What the task requires:
Return each line of the listing that contains the string "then".

Data records:
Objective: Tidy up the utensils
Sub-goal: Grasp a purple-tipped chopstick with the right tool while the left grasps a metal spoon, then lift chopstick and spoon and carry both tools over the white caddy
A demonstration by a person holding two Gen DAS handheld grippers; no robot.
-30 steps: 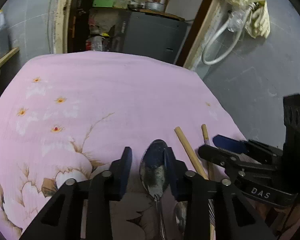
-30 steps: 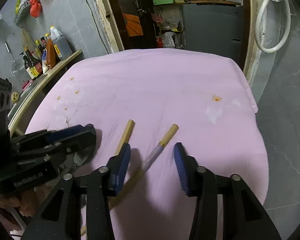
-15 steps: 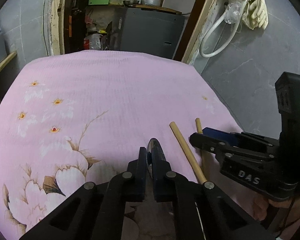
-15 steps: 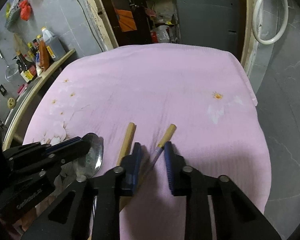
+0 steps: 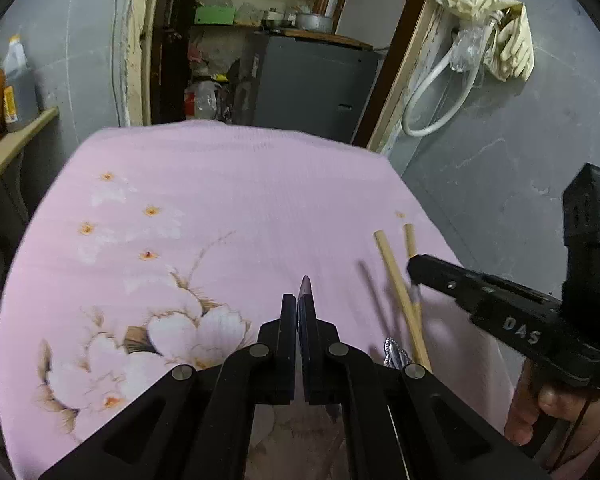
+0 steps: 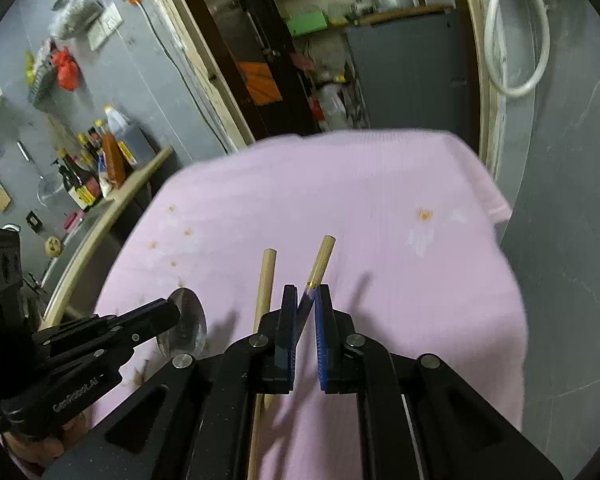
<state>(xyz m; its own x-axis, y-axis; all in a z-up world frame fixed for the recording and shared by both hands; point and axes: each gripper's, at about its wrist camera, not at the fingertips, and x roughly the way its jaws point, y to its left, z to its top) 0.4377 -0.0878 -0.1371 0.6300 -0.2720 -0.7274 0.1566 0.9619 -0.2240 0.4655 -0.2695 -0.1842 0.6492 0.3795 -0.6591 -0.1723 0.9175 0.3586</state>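
Observation:
My left gripper (image 5: 298, 304) is shut on a metal spoon (image 5: 306, 286), whose bowl sticks out edge-on past the pads above the pink flowered cloth (image 5: 220, 184). The right wrist view shows that spoon (image 6: 186, 324) in the left gripper (image 6: 172, 314), bowl facing me. My right gripper (image 6: 306, 300) is closing tight on a wooden chopstick (image 6: 322, 258) with a blue band, and its pads press on it. A second, plain chopstick (image 6: 266, 280) runs beside the left finger. Both chopsticks (image 5: 396, 288) show by the right gripper (image 5: 416, 270) in the left wrist view.
An ornate silver handle end (image 5: 396, 354) of another utensil lies near the chopsticks. A hand (image 5: 540, 408) holds the right gripper. A wooden shelf with several bottles (image 6: 100, 160) runs along the table's left. Behind the table stands a grey cabinet (image 5: 312, 80).
Both grippers went from open to shut, the left on the spoon, the right on the banded chopstick. Both have since risen, and the spoon's bowl has turned edge-on.

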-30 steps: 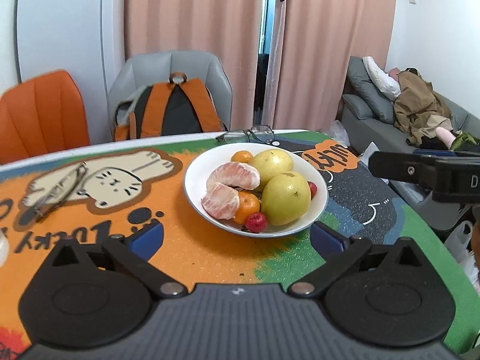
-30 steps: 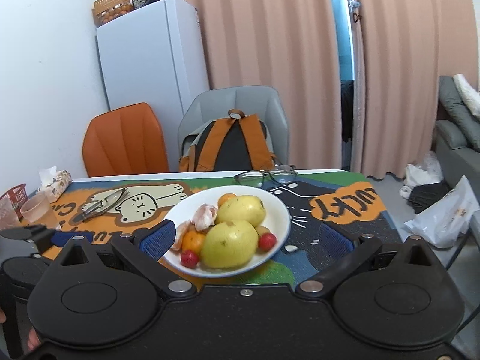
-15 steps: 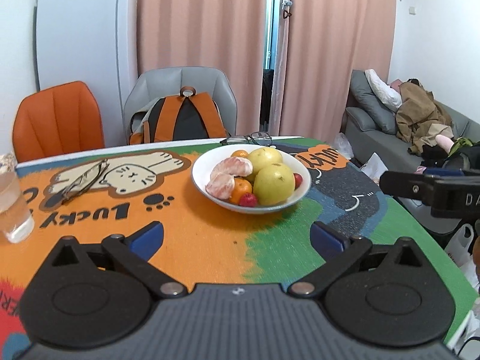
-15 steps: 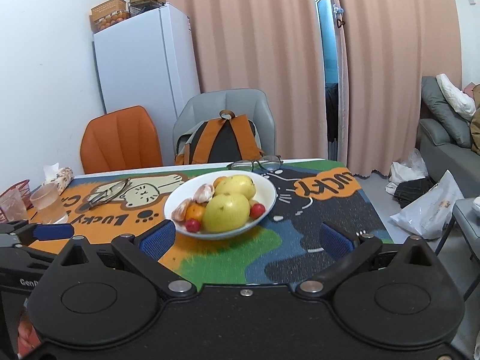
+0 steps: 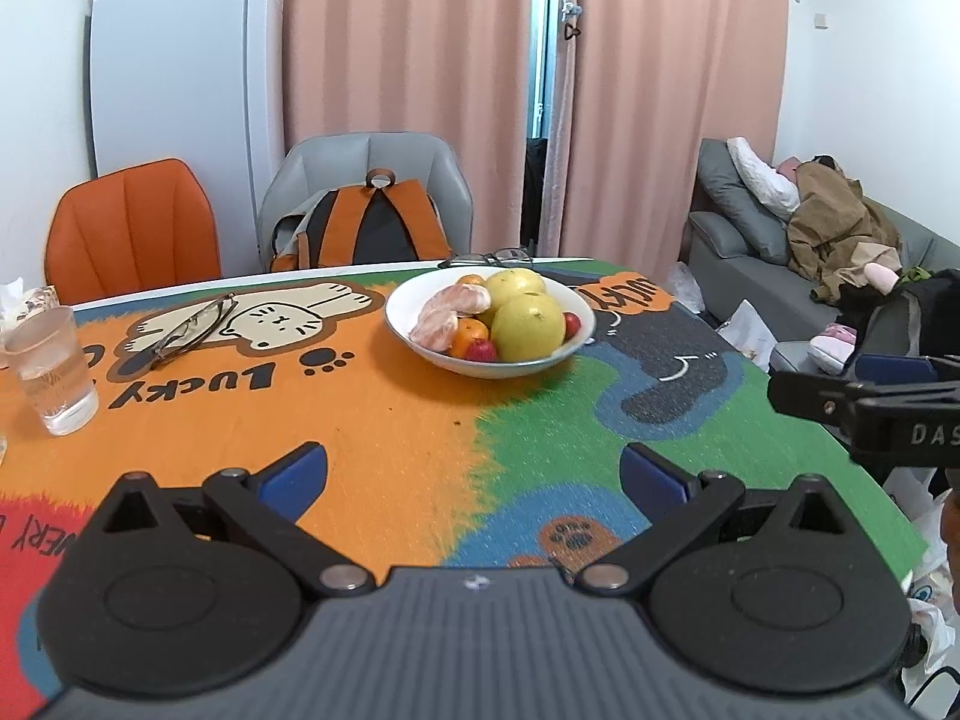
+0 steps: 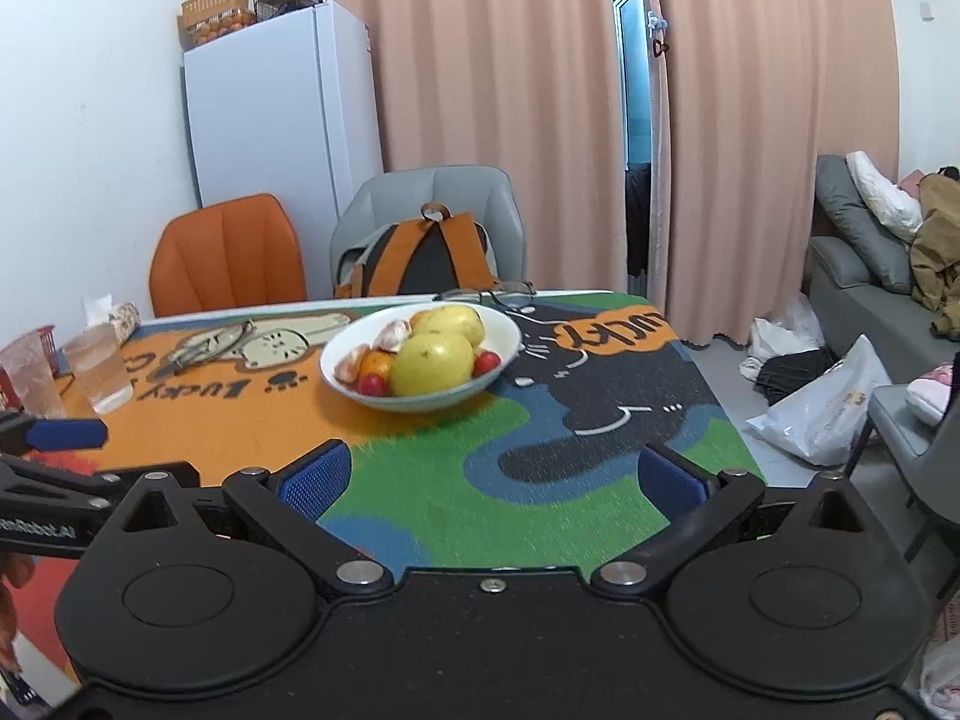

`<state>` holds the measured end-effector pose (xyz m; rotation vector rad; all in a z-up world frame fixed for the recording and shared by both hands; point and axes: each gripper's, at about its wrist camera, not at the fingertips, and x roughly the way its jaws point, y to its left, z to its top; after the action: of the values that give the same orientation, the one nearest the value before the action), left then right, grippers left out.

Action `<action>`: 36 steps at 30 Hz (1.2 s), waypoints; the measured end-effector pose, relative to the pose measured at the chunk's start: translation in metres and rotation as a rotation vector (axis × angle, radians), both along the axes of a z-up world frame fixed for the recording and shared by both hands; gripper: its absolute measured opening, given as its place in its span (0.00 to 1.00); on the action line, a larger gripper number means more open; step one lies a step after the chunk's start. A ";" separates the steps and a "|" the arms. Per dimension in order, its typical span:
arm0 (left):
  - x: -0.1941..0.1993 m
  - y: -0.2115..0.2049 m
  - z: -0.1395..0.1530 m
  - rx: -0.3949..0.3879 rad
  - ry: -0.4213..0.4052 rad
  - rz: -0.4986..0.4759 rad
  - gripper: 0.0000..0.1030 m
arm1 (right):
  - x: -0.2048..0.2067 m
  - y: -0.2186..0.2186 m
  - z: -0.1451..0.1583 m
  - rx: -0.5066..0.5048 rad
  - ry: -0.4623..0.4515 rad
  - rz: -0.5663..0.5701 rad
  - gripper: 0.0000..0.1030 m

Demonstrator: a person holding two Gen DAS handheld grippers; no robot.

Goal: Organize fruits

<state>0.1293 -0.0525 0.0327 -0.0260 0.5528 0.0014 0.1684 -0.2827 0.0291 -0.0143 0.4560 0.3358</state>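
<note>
A white bowl (image 5: 569, 299) (image 6: 507, 329) sits near the table's far side on the colourful cat-print mat. It holds two big yellow fruits (image 5: 528, 327) (image 6: 432, 363), peeled citrus pieces (image 5: 457, 305) (image 6: 393, 335), small oranges (image 5: 468, 337) and small red fruits (image 5: 482, 351) (image 6: 487, 362). My left gripper (image 5: 474, 474) hangs open over the near part of the mat, well short of the bowl, with nothing between its fingers. My right gripper (image 6: 491, 475) is open too, empty, over the near green patch. Each gripper shows at the edge of the other's view.
A glass of water (image 5: 53, 369) (image 6: 99, 369) stands at the left, a second cup (image 6: 27, 375) beside it. Glasses (image 5: 192, 324) lie on the mat; another pair (image 5: 486, 258) lies behind the bowl. Beyond are an orange chair (image 5: 135, 228), a grey chair with a backpack (image 5: 366, 228), and a sofa (image 5: 780, 252).
Both grippers have drawn back from the bowl toward the table's near edge, so the bowl looks smaller and farther. Both stay open and empty. The fruits have not moved.
</note>
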 end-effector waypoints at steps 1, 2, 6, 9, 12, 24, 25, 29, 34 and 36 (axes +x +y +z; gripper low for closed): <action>-0.004 -0.002 0.000 0.004 -0.004 -0.004 1.00 | -0.003 -0.001 -0.001 -0.005 -0.001 -0.003 1.00; -0.007 -0.003 0.001 0.010 -0.007 -0.004 1.00 | -0.005 -0.002 -0.002 -0.007 -0.003 -0.004 1.00; -0.017 -0.004 0.003 -0.005 -0.019 -0.008 1.00 | -0.012 -0.007 -0.006 -0.018 0.011 -0.018 1.00; -0.023 -0.004 0.002 -0.008 -0.021 0.001 1.00 | -0.016 -0.011 -0.008 -0.008 0.010 -0.019 1.00; -0.026 -0.004 0.001 -0.013 -0.021 0.008 1.00 | -0.019 -0.011 -0.010 -0.026 0.000 -0.023 1.00; -0.039 0.005 -0.004 -0.024 -0.035 0.022 1.00 | -0.031 -0.004 -0.016 -0.072 -0.020 -0.001 1.00; -0.040 0.005 -0.004 -0.019 -0.038 0.027 1.00 | -0.031 -0.004 -0.016 -0.077 -0.023 -0.003 1.00; -0.041 0.005 -0.004 -0.015 -0.039 0.043 1.00 | -0.033 -0.004 -0.015 -0.084 -0.030 -0.006 1.00; -0.043 0.005 -0.003 -0.004 -0.045 0.046 1.00 | -0.034 -0.005 -0.014 -0.099 -0.045 -0.023 1.00; -0.045 0.005 -0.002 0.001 -0.052 0.044 1.00 | -0.034 -0.007 -0.014 -0.100 -0.045 -0.033 1.00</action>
<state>0.0844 -0.0471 0.0308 -0.0375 0.5003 0.0441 0.1345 -0.2898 0.0152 -0.1117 0.4276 0.2794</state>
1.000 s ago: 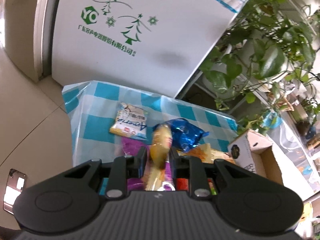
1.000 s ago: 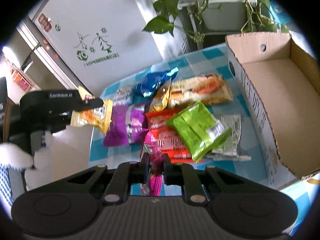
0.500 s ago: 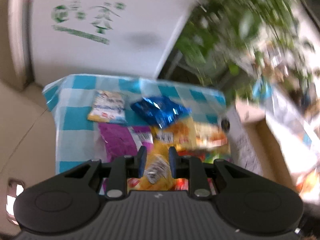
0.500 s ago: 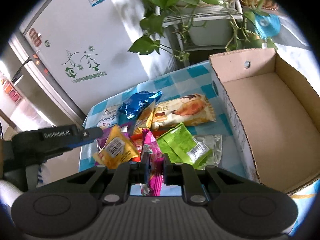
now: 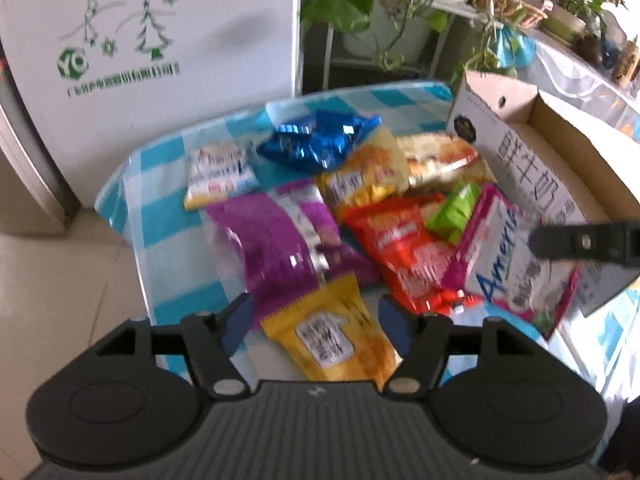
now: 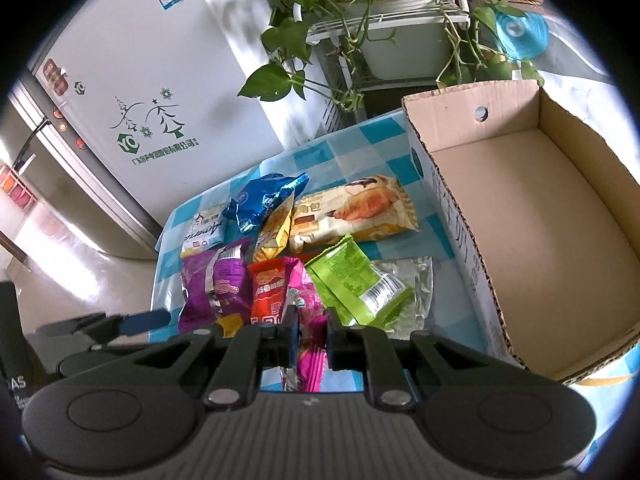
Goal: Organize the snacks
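Snack sorting: left claw spread wide over yellow packet; right claw clenched on pink packet, best carried level into cardboard box.

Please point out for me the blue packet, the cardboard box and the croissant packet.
Blue packet [image 6: 262, 204]: right wrist view, on its crinkled foil middle.
Cardboard box [image 6: 532, 216]: right wrist view, on its bare floor.
Croissant packet [image 6: 352, 212]: right wrist view, on its printed front.
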Demonstrator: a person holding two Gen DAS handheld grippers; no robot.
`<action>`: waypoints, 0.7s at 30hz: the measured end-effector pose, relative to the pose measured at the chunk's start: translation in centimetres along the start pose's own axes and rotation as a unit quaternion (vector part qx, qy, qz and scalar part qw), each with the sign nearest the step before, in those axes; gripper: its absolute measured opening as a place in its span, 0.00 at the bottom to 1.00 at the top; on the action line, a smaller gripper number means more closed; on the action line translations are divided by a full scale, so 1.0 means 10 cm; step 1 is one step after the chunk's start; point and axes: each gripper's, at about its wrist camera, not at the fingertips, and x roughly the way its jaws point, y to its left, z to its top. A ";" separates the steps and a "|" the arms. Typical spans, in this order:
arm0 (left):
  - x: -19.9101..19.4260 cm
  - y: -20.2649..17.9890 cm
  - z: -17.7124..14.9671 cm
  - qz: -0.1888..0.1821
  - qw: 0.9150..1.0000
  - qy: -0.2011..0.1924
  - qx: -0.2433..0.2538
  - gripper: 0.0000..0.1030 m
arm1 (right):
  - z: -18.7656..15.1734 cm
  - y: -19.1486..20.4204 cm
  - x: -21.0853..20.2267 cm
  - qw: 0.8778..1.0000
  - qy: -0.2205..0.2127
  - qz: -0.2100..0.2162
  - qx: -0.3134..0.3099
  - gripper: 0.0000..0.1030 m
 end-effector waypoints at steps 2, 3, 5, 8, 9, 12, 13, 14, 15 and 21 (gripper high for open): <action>0.01 -0.03 -0.05 -0.010 1.000 0.013 -0.004 0.67 | 0.00 0.00 0.00 1.000 0.000 -0.001 0.000 0.16; 0.01 -0.05 -0.07 -0.014 1.000 0.017 -0.007 0.68 | 0.00 0.00 0.00 1.000 -0.001 -0.002 0.000 0.16; 0.01 -0.08 -0.10 -0.017 1.000 0.020 -0.017 0.73 | 0.00 0.00 0.00 1.000 -0.001 -0.002 0.000 0.16; 0.05 -0.13 -0.12 -0.004 0.999 0.027 -0.029 0.79 | 0.00 0.00 0.01 1.000 0.000 -0.001 -0.001 0.16; 0.07 -0.15 -0.12 0.002 0.999 0.029 -0.029 0.79 | 0.01 0.01 0.01 1.000 0.000 -0.001 -0.002 0.16; 0.14 -0.21 -0.10 0.027 0.998 0.033 -0.038 0.80 | 0.01 0.03 0.02 1.000 -0.001 0.002 -0.004 0.16; 0.18 -0.22 -0.10 0.035 0.998 0.037 -0.039 0.80 | 0.01 0.04 0.02 1.000 -0.001 0.002 -0.005 0.16; 0.22 -0.23 -0.10 0.042 0.997 0.040 -0.041 0.80 | 0.01 0.04 0.03 1.000 -0.001 0.002 -0.006 0.16; 0.25 -0.23 -0.11 0.047 0.997 0.043 -0.045 0.80 | 0.01 0.04 0.03 1.000 0.000 0.002 -0.005 0.16; 0.29 -0.25 -0.13 0.064 0.997 0.031 -0.038 0.83 | 0.00 0.02 0.02 1.000 -0.001 0.001 -0.002 0.16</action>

Result of the exercise:
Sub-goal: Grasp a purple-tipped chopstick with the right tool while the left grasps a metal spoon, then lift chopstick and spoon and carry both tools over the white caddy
`<state>` holds the measured end-effector pose (xyz m; rotation vector rad; all in a z-up world frame fixed for the recording and shared by both hands; point and axes: each gripper's, at about its wrist camera, not at the fingertips, and x roughly the way its jaws point, y to its left, z to its top; after the action: of the values that give the same orientation, the one nearest the value before the action), left then right, grippers left out.

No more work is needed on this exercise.